» Work order: Line by line, repeat the material below without any deviation.
====== Supplied data
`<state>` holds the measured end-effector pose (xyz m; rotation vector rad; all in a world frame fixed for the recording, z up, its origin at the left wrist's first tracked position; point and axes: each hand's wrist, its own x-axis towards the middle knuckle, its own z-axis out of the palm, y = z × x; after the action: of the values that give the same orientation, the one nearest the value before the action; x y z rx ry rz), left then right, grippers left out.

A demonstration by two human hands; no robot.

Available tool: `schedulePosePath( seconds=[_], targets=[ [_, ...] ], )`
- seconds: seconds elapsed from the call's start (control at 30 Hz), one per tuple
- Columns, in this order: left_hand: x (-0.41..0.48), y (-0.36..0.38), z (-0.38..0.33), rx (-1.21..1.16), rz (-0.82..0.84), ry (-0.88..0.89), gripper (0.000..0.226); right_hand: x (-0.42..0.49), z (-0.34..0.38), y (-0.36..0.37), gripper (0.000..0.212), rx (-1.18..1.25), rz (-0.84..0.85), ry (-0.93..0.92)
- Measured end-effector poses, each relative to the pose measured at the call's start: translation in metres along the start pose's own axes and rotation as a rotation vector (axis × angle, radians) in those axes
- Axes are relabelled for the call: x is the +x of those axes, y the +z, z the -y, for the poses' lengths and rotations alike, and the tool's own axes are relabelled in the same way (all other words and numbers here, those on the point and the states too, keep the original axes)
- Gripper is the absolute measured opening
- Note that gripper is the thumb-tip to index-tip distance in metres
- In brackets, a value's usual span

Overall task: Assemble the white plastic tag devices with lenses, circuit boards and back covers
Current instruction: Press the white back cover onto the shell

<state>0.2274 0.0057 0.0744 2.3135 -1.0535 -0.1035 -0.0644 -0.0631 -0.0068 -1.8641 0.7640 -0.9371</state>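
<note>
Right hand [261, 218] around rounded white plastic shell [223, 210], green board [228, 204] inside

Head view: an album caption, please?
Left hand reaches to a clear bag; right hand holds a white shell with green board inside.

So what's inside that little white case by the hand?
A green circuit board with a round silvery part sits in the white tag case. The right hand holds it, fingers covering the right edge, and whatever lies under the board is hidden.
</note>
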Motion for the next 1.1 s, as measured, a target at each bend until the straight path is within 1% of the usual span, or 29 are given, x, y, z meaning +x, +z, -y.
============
» Exercise response:
`<state>` holds the measured end-effector pose (xyz m; rotation vector rad; all in a world frame fixed for the recording, z up, its origin at the left wrist's first tracked position; point and axes: each hand's wrist, its own x-axis towards the middle knuckle, its own z-axis out of the palm, y = z × x; after the action: of the values that give the same orientation, the one nearest the value before the action; x y z rx ry rz), left then right, grippers left out.

A demonstration by two human hands; no robot.

Available tool: `schedulePosePath( seconds=[_], targets=[ [_, ...] ], )`
- seconds: seconds elapsed from the call's start (control at 30 Hz), one per tuple
- Columns, in this order: left_hand: x (-0.41..0.48), y (-0.36..0.38), z (-0.38..0.33), rx (-1.21..1.16), rz (-0.82..0.84), ry (-0.88..0.89), gripper (0.000..0.226); right_hand: x (-0.42..0.49), z (-0.34..0.38), y (-0.36..0.37), gripper (0.000..0.212), rx (-1.18..1.25), rz (-0.84..0.85), ry (-0.93..0.92)
- Measured end-effector poses, each relative to the pose measured at the call's start: translation in metres along the start pose's own axes and rotation as a rotation vector (axis × angle, radians) in those axes
- Axes are relabelled for the call: x is the +x of those axes, y the +z, z the -y, for the poses' lengths and rotations alike, and the tool's own axes are relabelled in the same way (all other words and numbers here, those on the point and the states too, keep the original axes)
- Gripper is the absolute measured opening
- Note that gripper is the thumb-tip to index-tip distance in metres
- In brackets, a value's usual span

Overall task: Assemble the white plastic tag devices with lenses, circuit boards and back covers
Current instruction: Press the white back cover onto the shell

<state>0.2274 0.0057 0.0744 2.3135 -1.0535 -0.1035 -0.0644 -0.0631 -0.0068 -1.8641 0.7640 -0.9371</state>
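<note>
Right hand [261, 218] around rounded white plastic shell [223, 210], green board [228, 204] inside

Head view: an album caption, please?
Left hand reaches to a clear bag; right hand holds a white shell with green board inside.

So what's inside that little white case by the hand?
A green circuit board with a round silvery part sits in the white tag case. The right hand holds it, fingers covering the right edge, and whatever lies under the board is hidden.
</note>
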Motion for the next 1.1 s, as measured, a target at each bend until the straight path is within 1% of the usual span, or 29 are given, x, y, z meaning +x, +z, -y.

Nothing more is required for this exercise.